• **What is needed**
Transcribe each entry exactly; skip the images.

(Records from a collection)
--- START ---

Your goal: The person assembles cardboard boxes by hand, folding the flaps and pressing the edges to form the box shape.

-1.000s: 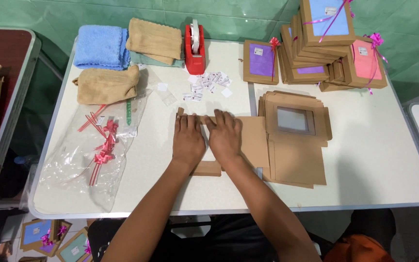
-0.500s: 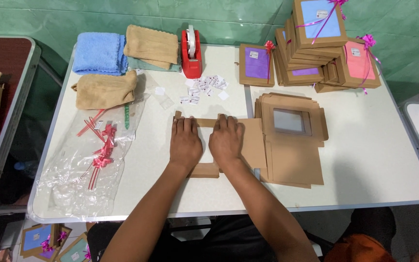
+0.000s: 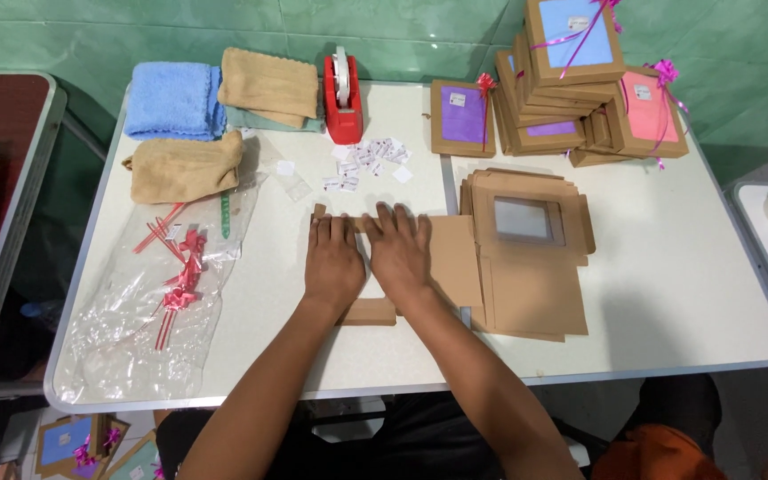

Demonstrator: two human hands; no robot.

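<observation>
Item in hand: a flat kraft cardboard box blank (image 3: 420, 262), matte brown with creased flaps, lying at the near centre of the white folding table (image 3: 668, 293). The left hand (image 3: 332, 265) and the right hand (image 3: 399, 253) are both pressing flat on it, fingers spread and palms down, gripping nothing. Just right of the blank a stack of unfolded window-lid blanks (image 3: 531, 258) is sitting, its top sheet showing a clear rectangular film pane. Far right: finished gift boxes (image 3: 580, 80), square and stiff, with purple, blue and pink contents and curled magenta ribbon. Far centre: a red plastic tape dispenser (image 3: 343, 98), with small white paper labels (image 3: 368, 160) scattered nearby. Far left: folded terry towels (image 3: 215, 102), soft, in blue and tan. Near left: a crinkled clear plastic bag (image 3: 135, 311) holding pink ribbon bows. Risk, as judged: uneven pressure could be skewing a crease, and the blank's overlap with the stack could be dragging neighbouring sheets out of line.
</observation>
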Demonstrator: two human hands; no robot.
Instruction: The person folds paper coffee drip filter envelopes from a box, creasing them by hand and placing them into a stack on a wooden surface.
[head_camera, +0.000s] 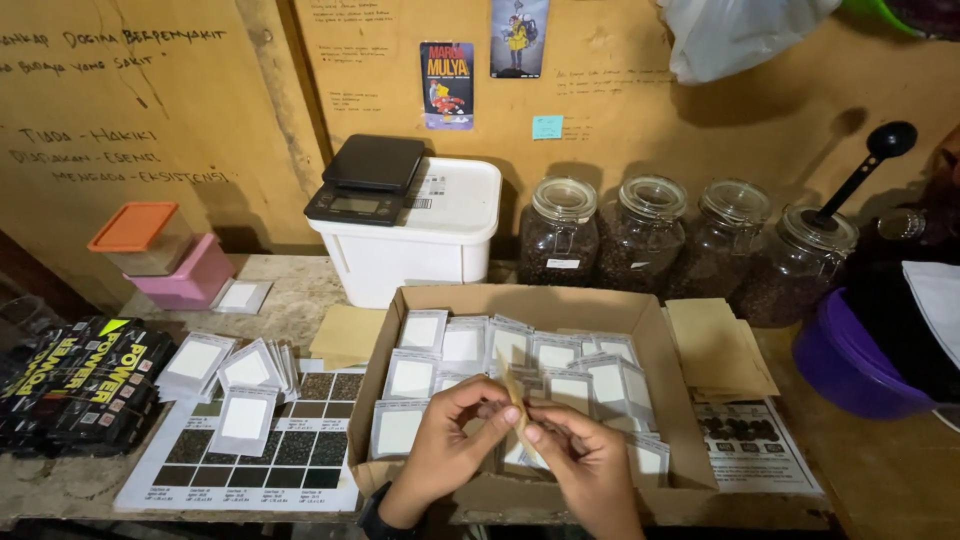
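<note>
Above cardboard box (680, 400), left hand (440, 445), right hand (590, 460) fingers pinching tan packet (517, 398).

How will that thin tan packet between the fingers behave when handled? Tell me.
The tan packet, pinched by the left hand and right hand, looks flat and paper-thin, so probably light and floppy. Held edge-on, it may bend easily. Unlikely to roll.

One head-worn camera looks steeply down and forward from just above the left hand (440, 445) and right hand (590, 460), which sit close at the lower edge. Beyond the hands the view takes in the cardboard box (680, 400), then glass jars (640, 235) and the wall (200, 120) farther off.
</note>
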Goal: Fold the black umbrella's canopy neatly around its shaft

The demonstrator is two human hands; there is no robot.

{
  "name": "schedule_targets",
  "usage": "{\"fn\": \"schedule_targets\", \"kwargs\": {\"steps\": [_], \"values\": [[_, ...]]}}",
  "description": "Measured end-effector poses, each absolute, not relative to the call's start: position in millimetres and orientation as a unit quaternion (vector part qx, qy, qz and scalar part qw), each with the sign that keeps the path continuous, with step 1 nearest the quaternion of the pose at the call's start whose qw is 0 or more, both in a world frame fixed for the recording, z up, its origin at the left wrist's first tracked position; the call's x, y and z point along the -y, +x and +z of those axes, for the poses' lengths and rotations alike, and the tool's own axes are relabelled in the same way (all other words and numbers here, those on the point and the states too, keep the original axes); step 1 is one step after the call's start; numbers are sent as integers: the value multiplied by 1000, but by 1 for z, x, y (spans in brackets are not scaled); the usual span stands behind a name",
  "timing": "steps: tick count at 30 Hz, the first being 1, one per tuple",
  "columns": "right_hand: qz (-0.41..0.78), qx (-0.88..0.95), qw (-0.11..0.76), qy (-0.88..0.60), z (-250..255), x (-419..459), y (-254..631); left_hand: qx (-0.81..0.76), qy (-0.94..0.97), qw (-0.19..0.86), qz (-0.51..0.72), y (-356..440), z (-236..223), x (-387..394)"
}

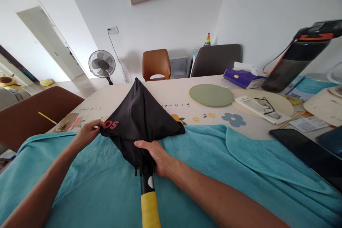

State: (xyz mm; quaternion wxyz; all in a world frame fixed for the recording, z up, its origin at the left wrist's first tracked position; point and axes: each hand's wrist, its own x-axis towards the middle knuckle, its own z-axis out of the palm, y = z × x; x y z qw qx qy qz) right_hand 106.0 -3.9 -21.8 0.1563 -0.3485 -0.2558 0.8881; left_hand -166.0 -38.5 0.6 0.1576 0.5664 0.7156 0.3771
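Observation:
A black umbrella (139,114) lies partly folded on a teal towel (88,181), its tip pointing away from me and its yellow handle (150,208) towards me. Loose panels of its canopy spread out to both sides. My left hand (89,130) pinches the left corner of the canopy, next to red printed letters. Around the gathered ribs just above the handle, my right hand (157,156) is closed, with its thumb lying across the fabric. The fingers of my right hand are mostly hidden behind the umbrella.
On the table (171,114) beyond the towel lie a green round mat (211,95), a purple tissue pack (243,77) and glasses (267,107). A tall dark bottle (294,57) stands at right, near a black phone-like slab (307,149). Chairs and a fan (102,64) stand behind.

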Motion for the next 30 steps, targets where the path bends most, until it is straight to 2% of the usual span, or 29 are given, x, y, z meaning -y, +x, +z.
{"fn": "schedule_targets", "kwargs": {"steps": [6, 10, 15, 20, 25, 27, 30], "values": [[889, 262, 163, -338, -25, 4, 105, -694, 641, 149, 291, -161, 5, 46], [891, 256, 166, -336, -26, 4, 104, -731, 571, 131, 350, -125, 12, 40], [890, 261, 174, -332, -26, 4, 104, -761, 498, 266, 320, -96, 0, 17], [888, 265, 170, -335, -24, 4, 106, -742, 437, 368, 352, -102, -12, -1], [892, 264, 167, -325, -22, 4, 107, -670, 311, 550, 391, -97, 0, -1], [893, 264, 165, -325, -22, 4, 107, -653, 248, 556, 450, -94, 7, 3], [898, 260, 153, -320, -22, 3, 107, -638, 162, 512, 552, -95, 15, 9]]}}
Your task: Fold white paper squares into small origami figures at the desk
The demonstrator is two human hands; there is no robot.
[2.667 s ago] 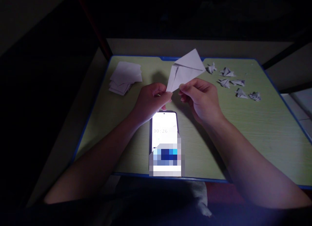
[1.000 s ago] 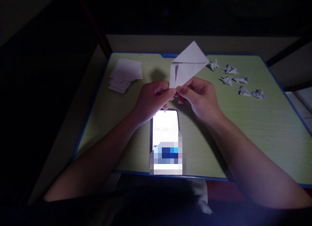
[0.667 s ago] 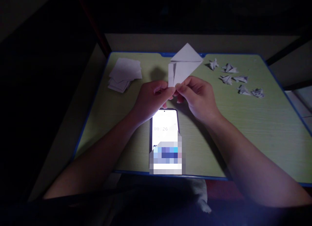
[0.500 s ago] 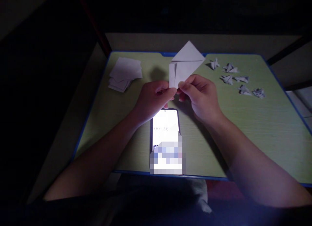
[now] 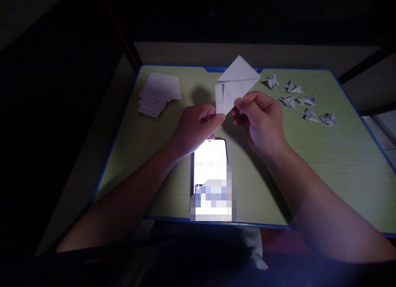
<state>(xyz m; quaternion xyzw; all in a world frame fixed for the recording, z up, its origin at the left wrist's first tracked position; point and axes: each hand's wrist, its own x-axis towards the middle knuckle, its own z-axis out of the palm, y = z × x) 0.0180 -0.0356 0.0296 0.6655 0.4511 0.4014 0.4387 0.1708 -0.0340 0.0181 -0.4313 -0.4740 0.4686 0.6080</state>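
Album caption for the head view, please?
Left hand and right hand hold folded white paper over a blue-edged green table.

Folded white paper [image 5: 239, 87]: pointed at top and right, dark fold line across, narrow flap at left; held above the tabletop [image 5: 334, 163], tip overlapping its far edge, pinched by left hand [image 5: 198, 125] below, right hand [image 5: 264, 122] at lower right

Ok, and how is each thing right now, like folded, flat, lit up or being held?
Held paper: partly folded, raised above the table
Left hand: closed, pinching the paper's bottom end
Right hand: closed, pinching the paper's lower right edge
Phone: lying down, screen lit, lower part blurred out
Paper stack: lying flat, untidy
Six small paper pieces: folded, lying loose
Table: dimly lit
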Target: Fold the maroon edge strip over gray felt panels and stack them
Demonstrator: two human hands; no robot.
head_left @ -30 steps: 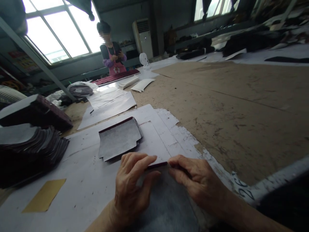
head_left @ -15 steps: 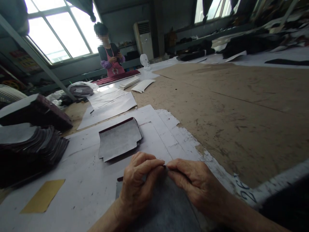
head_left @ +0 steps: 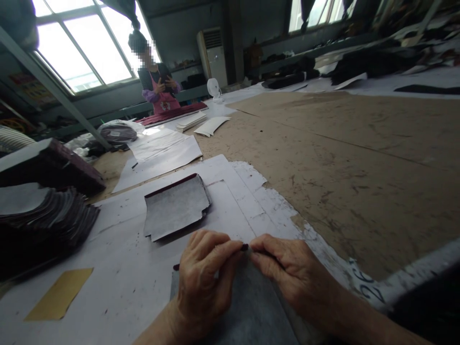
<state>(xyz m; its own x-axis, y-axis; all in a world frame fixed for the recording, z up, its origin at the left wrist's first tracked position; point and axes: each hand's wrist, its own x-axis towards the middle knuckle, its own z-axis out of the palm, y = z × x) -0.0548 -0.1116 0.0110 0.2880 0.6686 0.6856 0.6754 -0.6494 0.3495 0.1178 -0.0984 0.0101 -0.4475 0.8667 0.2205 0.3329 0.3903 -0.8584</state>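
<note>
A grey-backed sheet of material with a dark maroon edge lies before me, partly covered by my hands. My left hand pinches its far edge between thumb and fingers. Just right of it, my right hand is closed on the same edge near the corner. A short bit of the dark edge shows between the two sets of fingertips. Beyond my hands rests a similar grey piece with a maroon strip along its far side and a notched corner.
At the left stand a stack of grey-and-maroon pieces and a dark block-like stack. A yellow card lies on the white paper. Farther off are white sheets, a small fan and a person in a pink apron.
My left fingers have shifted slightly left, so more of the dark edge shows between my hands. The view has moved a little, and the person across the table has shifted posture.
</note>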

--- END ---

• **Answer box**
Your goal: The person assembles cardboard boxes by hand, folding the flaps and pressing the edges to form the box shape.

-1.000s: 
-0.500s: 
+0.000s: 

Demonstrator: two human hands; no robot.

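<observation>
Item in hand: a flat kraft cardboard box blank (image 3: 420, 262), matte brown with creased flaps, lying at the near centre of the white folding table (image 3: 668, 293). The left hand (image 3: 332, 265) and the right hand (image 3: 399, 253) are both pressing flat on it, fingers spread and palms down, gripping nothing. Just right of the blank a stack of unfolded window-lid blanks (image 3: 531, 258) is sitting, its top sheet showing a clear rectangular film pane. Far right: finished gift boxes (image 3: 580, 80), square and stiff, with purple, blue and pink contents and curled magenta ribbon. Far centre: a red plastic tape dispenser (image 3: 343, 98), with small white paper labels (image 3: 368, 160) scattered nearby. Far left: folded terry towels (image 3: 215, 102), soft, in blue and tan. Near left: a crinkled clear plastic bag (image 3: 135, 311) holding pink ribbon bows. Risk, as judged: uneven pressure could be skewing a crease, and the blank's overlap with the stack could be dragging neighbouring sheets out of line.
</observation>
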Demonstrator: two human hands; no robot.
Instruction: The person folds paper coffee drip filter envelopes from a box, creasing them by hand and placing them into a stack on a wooden surface.
[head_camera, +0.000s] 
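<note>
Above cardboard box (680, 400), left hand (440, 445), right hand (590, 460) fingers pinching tan packet (517, 398).

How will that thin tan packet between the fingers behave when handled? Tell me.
The tan packet, pinched by the left hand and right hand, looks flat and paper-thin, so probably light and floppy. Held edge-on, it may bend easily. Unlikely to roll.

One head-worn camera looks steeply down and forward from just above the left hand (440, 445) and right hand (590, 460), which sit close at the lower edge. Beyond the hands the view takes in the cardboard box (680, 400), then glass jars (640, 235) and the wall (200, 120) farther off.
</note>
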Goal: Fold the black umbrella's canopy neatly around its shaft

The demonstrator is two human hands; there is no robot.

{
  "name": "schedule_targets",
  "usage": "{\"fn\": \"schedule_targets\", \"kwargs\": {\"steps\": [_], \"values\": [[_, ...]]}}",
  "description": "Measured end-effector poses, each absolute, not relative to the call's start: position in millimetres and orientation as a unit quaternion (vector part qx, qy, qz and scalar part qw), each with the sign that keeps the path continuous, with step 1 nearest the quaternion of the pose at the call's start whose qw is 0 or more, both in a world frame fixed for the recording, z up, its origin at the left wrist's first tracked position; the call's x, y and z point along the -y, +x and +z of those axes, for the poses' lengths and rotations alike, and the tool's own axes are relabelled in the same way (all other words and numbers here, those on the point and the states too, keep the original axes); step 1 is one step after the call's start; numbers are sent as integers: the value multiplied by 1000, but by 1 for z, x, y (spans in brackets are not scaled); the usual span stands behind a name",
  "timing": "steps: tick count at 30 Hz, the first being 1, one per tuple",
  "columns": "right_hand: qz (-0.41..0.78), qx (-0.88..0.95), qw (-0.11..0.76), qy (-0.88..0.60), z (-250..255), x (-419..459), y (-254..631); left_hand: qx (-0.81..0.76), qy (-0.94..0.97), qw (-0.19..0.86), qz (-0.51..0.72), y (-356..440), z (-236..223), x (-387..394)"
}


State: (xyz mm; quaternion wxyz; all in a world frame fixed for the recording, z up, its origin at the left wrist's first tracked position; point and axes: each hand's wrist, its own x-axis towards the middle knuckle, its own z-axis out of the palm, y = z × x; x y z qw qx qy qz) right_hand 106.0 -3.9 -21.8 0.1563 -0.3485 -0.2558 0.8881; left_hand -166.0 -38.5 0.6 0.1576 0.5664 0.7156 0.3771
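Observation:
A black umbrella (139,114) lies partly folded on a teal towel (88,181), its tip pointing away from me and its yellow handle (150,208) towards me. Loose panels of its canopy spread out to both sides. My left hand (89,130) pinches the left corner of the canopy, next to red printed letters. Around the gathered ribs just above the handle, my right hand (157,156) is closed, with its thumb lying across the fabric. The fingers of my right hand are mostly hidden behind the umbrella.
On the table (171,114) beyond the towel lie a green round mat (211,95), a purple tissue pack (243,77) and glasses (267,107). A tall dark bottle (294,57) stands at right, near a black phone-like slab (307,149). Chairs and a fan (102,64) stand behind.
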
Motion for the next 30 steps, targets where the path bends most, until it is straight to 2% of the usual span, or 29 are given, x, y, z meaning -y, +x, +z.
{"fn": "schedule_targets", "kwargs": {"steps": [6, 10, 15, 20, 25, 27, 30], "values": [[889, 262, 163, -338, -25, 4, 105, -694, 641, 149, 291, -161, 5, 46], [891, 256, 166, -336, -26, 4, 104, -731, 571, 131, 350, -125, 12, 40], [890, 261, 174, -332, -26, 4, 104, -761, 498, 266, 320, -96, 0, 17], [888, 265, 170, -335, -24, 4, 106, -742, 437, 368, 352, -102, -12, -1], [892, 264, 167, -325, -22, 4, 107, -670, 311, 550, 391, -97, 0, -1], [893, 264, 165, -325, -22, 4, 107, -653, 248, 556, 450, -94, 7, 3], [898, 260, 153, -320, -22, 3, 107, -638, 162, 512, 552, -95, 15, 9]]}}
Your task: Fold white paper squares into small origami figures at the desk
The demonstrator is two human hands; there is no robot.
[2.667 s ago] 
[1.000 s ago] 
[0.667 s ago] 
[0.500 s ago] 
[now] 
<state>(xyz m; quaternion xyzw; all in a world frame fixed for the recording, z up, its origin at the left wrist's first tracked position; point and axes: each hand's wrist, its own x-axis towards the middle knuckle, its own z-axis out of the palm, y = z × x) 0.0180 -0.0356 0.0296 0.6655 0.4511 0.4014 0.4387 0.1708 -0.0340 0.0181 -0.4313 -0.4740 0.4686 0.6080</state>
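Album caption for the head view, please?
Left hand and right hand hold folded white paper over a blue-edged green table.

Folded white paper [image 5: 239, 87]: pointed at top and right, dark fold line across, narrow flap at left; held above the tabletop [image 5: 334, 163], tip overlapping its far edge, pinched by left hand [image 5: 198, 125] below, right hand [image 5: 264, 122] at lower right

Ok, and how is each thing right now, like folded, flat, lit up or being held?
Held paper: partly folded, raised above the table
Left hand: closed, pinching the paper's bottom end
Right hand: closed, pinching the paper's lower right edge
Phone: lying down, screen lit, lower part blurred out
Paper stack: lying flat, untidy
Six small paper pieces: folded, lying loose
Table: dimly lit
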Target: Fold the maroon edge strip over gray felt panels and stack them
Demonstrator: two human hands; no robot.
head_left @ -30 steps: 
head_left @ -15 steps: 
head_left @ +0 steps: 
<state>(xyz m; its own x-axis, y-axis; all in a world frame fixed for the recording, z up, its origin at the left wrist's first tracked position; point and axes: each hand's wrist, its own x-axis towards the middle knuckle, its own z-axis out of the palm, y = z × x) -0.0548 -0.1116 0.0110 0.2880 0.6686 0.6856 0.6754 -0.6494 0.3495 0.1178 -0.0984 0.0101 -0.4475 0.8667 0.2205 0.3329 0.3903 -0.8584</state>
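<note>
A grey-backed sheet of material with a dark maroon edge lies before me, partly covered by my hands. My left hand pinches its far edge between thumb and fingers. Just right of it, my right hand is closed on the same edge near the corner. A short bit of the dark edge shows between the two sets of fingertips. Beyond my hands rests a similar grey piece with a maroon strip along its far side and a notched corner.
At the left stand a stack of grey-and-maroon pieces and a dark block-like stack. A yellow card lies on the white paper. Farther off are white sheets, a small fan and a person in a pink apron.
My left fingers have shifted slightly left, so more of the dark edge shows between my hands. The view has moved a little, and the person across the table has shifted posture.
</note>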

What is written here forms the complete answer.